> **Work required**: Search the data for the word "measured" and copy each line that has it.

> **Source material**:

----------------

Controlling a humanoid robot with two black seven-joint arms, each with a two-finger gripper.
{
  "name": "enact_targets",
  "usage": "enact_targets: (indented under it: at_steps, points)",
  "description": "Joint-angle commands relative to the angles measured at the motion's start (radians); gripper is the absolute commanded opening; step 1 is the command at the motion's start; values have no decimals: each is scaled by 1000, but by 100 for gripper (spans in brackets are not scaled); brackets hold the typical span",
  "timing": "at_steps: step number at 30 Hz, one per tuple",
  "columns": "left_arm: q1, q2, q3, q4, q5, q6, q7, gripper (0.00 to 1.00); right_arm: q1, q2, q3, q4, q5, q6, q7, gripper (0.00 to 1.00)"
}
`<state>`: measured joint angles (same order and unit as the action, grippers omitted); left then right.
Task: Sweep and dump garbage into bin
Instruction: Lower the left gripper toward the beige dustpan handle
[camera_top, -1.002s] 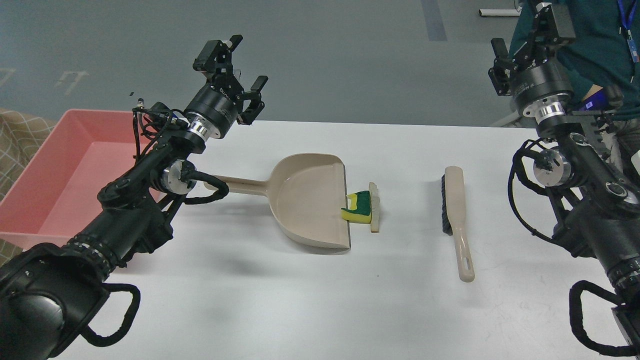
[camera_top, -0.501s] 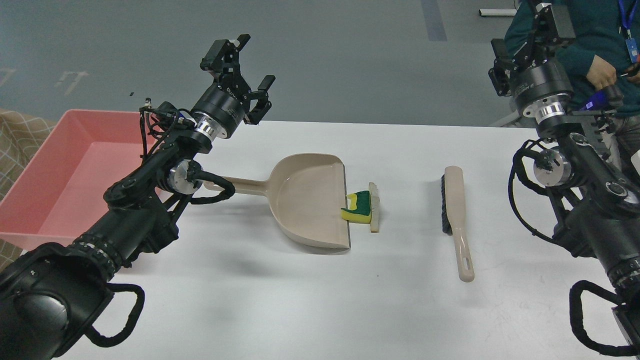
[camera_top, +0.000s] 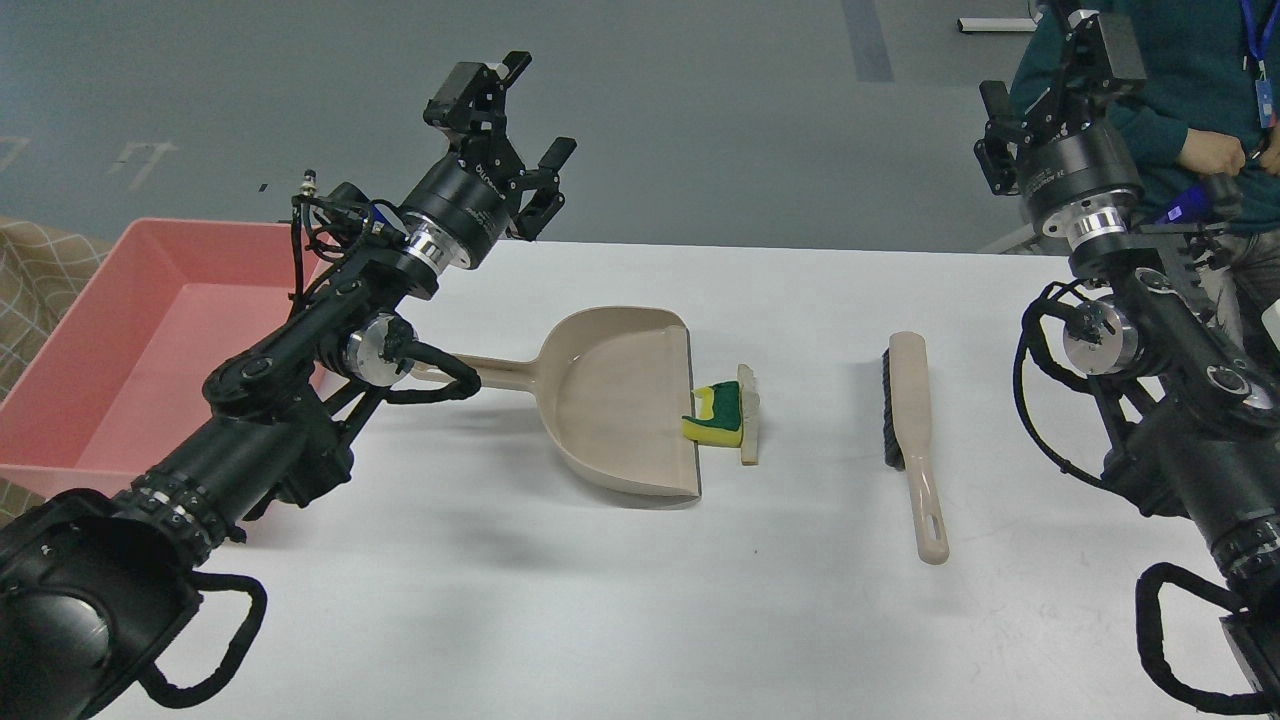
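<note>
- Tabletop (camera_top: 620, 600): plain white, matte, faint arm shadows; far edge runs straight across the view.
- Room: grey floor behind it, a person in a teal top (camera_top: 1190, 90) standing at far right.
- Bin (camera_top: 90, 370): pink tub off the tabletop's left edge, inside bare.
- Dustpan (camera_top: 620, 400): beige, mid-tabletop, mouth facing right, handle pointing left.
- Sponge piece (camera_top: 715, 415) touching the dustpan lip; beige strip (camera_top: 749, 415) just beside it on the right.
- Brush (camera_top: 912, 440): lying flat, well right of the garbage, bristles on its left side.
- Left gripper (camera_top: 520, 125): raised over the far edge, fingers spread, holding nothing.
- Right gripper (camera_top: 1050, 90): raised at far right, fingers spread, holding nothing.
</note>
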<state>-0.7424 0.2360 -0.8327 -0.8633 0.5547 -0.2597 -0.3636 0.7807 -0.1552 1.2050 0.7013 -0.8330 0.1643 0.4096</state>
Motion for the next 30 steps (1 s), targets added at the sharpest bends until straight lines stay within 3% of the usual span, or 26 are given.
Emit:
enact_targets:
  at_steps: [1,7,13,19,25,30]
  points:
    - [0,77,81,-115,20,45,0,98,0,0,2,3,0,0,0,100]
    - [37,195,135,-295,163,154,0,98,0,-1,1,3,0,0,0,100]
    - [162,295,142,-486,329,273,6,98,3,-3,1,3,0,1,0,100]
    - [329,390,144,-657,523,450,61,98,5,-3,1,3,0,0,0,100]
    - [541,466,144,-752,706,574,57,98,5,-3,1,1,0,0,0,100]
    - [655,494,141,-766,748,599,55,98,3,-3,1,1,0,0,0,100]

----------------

> **Exercise result**:
  "description": "Joint-angle commands relative to the angles measured at the motion's start (radians); gripper is the absolute commanded opening; step 1 is the command at the motion's start; values have no decimals: each is scaled by 1000, but by 100 for gripper (spans in brackets are not scaled); brackets hold the typical span",
`<state>`: measured joint angles (same order and unit as the action, grippers omitted); left then right.

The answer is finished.